[BRIEF]:
Your answer should consist of every line from the records that holds the string "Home".

[DATA EXTRACTS]:
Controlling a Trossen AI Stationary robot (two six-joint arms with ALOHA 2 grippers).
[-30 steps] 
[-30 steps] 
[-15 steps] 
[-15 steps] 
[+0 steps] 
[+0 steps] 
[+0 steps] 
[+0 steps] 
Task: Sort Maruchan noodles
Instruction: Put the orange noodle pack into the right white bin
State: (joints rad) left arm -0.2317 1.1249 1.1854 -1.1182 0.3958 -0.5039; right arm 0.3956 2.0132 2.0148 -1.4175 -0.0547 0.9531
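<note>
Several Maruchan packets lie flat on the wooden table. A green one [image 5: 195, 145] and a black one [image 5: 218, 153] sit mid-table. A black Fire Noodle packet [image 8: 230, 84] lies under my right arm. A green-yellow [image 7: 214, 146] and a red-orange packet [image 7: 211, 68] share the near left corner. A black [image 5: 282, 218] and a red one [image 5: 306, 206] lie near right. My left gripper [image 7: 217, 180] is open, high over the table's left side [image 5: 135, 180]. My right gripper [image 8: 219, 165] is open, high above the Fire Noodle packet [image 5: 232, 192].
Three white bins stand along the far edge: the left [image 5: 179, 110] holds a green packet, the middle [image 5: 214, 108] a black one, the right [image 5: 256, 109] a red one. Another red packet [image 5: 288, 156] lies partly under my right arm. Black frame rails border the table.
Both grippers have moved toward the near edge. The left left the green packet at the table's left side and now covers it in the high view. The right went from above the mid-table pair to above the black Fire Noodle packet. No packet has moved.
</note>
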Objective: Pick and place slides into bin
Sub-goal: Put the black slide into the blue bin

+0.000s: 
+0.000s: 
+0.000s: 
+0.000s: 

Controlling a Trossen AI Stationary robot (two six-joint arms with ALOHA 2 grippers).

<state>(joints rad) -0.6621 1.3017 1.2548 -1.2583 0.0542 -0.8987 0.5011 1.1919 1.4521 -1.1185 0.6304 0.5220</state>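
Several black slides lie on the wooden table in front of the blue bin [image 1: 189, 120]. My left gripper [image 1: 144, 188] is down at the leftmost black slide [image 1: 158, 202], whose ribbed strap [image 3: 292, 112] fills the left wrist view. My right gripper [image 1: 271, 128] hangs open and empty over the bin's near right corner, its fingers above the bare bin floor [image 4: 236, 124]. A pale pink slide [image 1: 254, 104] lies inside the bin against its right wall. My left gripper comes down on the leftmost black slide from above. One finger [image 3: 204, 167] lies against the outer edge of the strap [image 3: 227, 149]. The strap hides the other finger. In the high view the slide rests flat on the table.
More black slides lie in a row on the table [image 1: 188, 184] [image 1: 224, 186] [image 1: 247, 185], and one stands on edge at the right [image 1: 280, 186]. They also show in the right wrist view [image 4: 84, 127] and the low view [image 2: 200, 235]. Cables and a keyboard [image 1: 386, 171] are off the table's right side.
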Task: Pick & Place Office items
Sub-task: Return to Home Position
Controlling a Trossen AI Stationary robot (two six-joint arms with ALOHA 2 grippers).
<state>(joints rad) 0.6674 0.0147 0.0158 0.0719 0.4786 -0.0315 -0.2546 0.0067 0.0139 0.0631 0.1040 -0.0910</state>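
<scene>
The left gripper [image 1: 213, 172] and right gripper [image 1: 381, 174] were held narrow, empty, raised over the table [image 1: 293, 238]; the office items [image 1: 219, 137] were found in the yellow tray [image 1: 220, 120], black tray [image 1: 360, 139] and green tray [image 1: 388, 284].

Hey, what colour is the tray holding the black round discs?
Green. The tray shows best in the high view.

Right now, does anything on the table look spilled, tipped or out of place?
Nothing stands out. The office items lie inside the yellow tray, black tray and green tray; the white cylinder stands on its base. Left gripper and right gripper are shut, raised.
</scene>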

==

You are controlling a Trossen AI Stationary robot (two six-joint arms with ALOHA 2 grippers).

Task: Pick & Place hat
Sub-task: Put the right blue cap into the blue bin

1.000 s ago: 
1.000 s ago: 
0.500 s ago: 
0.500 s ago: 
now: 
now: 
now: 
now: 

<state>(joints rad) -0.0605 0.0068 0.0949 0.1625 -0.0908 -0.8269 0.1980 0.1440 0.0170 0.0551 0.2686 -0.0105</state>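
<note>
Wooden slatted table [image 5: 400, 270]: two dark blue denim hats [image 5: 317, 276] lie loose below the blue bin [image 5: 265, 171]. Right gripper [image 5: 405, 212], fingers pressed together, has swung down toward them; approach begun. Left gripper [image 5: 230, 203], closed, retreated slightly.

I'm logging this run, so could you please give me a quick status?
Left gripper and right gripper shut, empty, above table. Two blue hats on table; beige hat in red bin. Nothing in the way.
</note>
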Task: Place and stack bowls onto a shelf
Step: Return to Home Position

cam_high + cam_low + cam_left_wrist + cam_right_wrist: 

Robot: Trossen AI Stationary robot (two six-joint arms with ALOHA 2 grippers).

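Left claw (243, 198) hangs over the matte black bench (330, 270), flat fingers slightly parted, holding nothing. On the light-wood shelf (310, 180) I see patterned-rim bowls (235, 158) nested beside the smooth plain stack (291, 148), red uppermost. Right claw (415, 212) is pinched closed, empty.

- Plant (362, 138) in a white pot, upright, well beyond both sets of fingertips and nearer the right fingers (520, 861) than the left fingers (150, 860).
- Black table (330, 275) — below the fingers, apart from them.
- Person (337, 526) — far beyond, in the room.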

[RESULT FOR THIS EXERCISE]:
Sub-task: Return to Home Position
Step: Return to Home Position

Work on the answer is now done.